Good assessment and critique of Yarvin (in this post and the last one). It's important to remember that the new UR site gives only half the story of the blog, since it omits the high-quality comments that were made on the original Blogspot posts. After a while, Yarvin ceased to read or respond to these comments (a bad habit he has retained into the present day), but this was not the case in the first two years when he was working out neocameralism and patchwork.

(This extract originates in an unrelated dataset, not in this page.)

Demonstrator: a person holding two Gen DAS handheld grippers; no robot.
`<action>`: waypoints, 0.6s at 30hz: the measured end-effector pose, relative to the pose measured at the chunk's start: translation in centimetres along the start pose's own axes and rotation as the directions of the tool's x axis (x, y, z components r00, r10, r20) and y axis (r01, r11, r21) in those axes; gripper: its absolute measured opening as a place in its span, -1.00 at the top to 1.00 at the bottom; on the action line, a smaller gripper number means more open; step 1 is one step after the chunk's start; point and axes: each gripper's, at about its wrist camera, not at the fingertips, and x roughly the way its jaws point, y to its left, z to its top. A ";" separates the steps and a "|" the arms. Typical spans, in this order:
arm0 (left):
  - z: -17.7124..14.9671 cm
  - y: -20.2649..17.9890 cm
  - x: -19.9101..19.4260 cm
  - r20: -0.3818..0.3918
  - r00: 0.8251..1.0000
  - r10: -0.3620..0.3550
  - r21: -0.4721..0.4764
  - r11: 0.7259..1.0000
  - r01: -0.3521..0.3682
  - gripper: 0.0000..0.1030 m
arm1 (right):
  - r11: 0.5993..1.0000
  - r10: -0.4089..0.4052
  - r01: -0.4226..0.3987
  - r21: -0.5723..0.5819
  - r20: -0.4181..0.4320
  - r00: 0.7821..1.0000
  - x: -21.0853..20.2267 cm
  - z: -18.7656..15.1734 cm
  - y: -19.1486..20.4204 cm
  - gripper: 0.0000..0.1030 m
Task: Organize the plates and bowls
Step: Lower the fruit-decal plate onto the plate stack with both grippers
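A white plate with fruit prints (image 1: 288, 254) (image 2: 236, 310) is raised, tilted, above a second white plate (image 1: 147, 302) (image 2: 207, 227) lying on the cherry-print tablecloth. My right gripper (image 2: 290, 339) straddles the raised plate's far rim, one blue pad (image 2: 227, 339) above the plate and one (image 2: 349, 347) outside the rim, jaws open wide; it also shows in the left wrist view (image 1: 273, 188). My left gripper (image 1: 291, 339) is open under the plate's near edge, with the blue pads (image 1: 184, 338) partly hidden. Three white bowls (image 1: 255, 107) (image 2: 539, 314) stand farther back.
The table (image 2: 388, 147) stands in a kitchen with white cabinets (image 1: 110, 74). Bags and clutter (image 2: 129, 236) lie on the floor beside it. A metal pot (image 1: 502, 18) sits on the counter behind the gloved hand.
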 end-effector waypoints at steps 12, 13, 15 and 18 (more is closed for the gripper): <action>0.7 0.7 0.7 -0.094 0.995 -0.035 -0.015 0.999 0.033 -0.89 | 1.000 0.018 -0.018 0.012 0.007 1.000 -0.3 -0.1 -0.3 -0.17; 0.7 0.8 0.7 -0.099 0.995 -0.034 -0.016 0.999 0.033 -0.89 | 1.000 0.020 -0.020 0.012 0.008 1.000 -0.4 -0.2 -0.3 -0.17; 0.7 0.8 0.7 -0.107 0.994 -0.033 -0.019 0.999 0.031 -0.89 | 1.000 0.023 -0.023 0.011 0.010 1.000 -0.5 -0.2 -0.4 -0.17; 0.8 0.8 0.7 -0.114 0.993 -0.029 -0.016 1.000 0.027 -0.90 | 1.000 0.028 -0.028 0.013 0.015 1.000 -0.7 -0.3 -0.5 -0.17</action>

If you search the old site (http://unqualified-reservations.blogspot.com) to find the early posts on these topics, and use the Wayback Machine to restore them, you will see that the more erudite commenters – notably the libertarian Nick Szabo – made some pretty strong objections to the whole notion of governance-for-profit. Some of the debates got technical, but the gist of their objection was that the rulers of a sovereign state would have a totally different set of incentives from the managers of a private corporation. This post has one of the less heated threads on the subject:

http://web.archive.org/web/20101016022302/http://unqualified-reservations.blogspot.com/2007/05/limited-government-as-antipropertarian.html

Although Yarvin defended himself at the time, he never really addressed the objections satisfactorily (nor did he give good reasons for rejecting the Burnhamite 'managerial revolution' thesis, according to which there is no essential difference between corporate managers and government bureaucrats), and as time went on he simply stopped talking about the governance-for-profit element of his scheme. In later UR and his current writings, all that is left of it (other than practical details of implementation such as the orderly coup d'etat, techno-assisted surveillance state, non-metallic hard money, etc.) is a much more simplistic version, in which the absolute power of the CEO-monarch is relied upon to keep the bureaucratic class from getting out of control. This is hardly convincing, since as Mosca said "all government is oligarchy", and without governance-for-profit the additional incentives for restraining that oligarchy are all gone.

Yarvin was right to be influenced by the early criticisms, but he was wrong to simply attenuate his theory without explaining his reasons, and continue serving up the inadequate remnant to his audience without acknowledging the need to go back to the drawing board. Yet most of his readers, unlike you, do not even seem to have noticed the problem.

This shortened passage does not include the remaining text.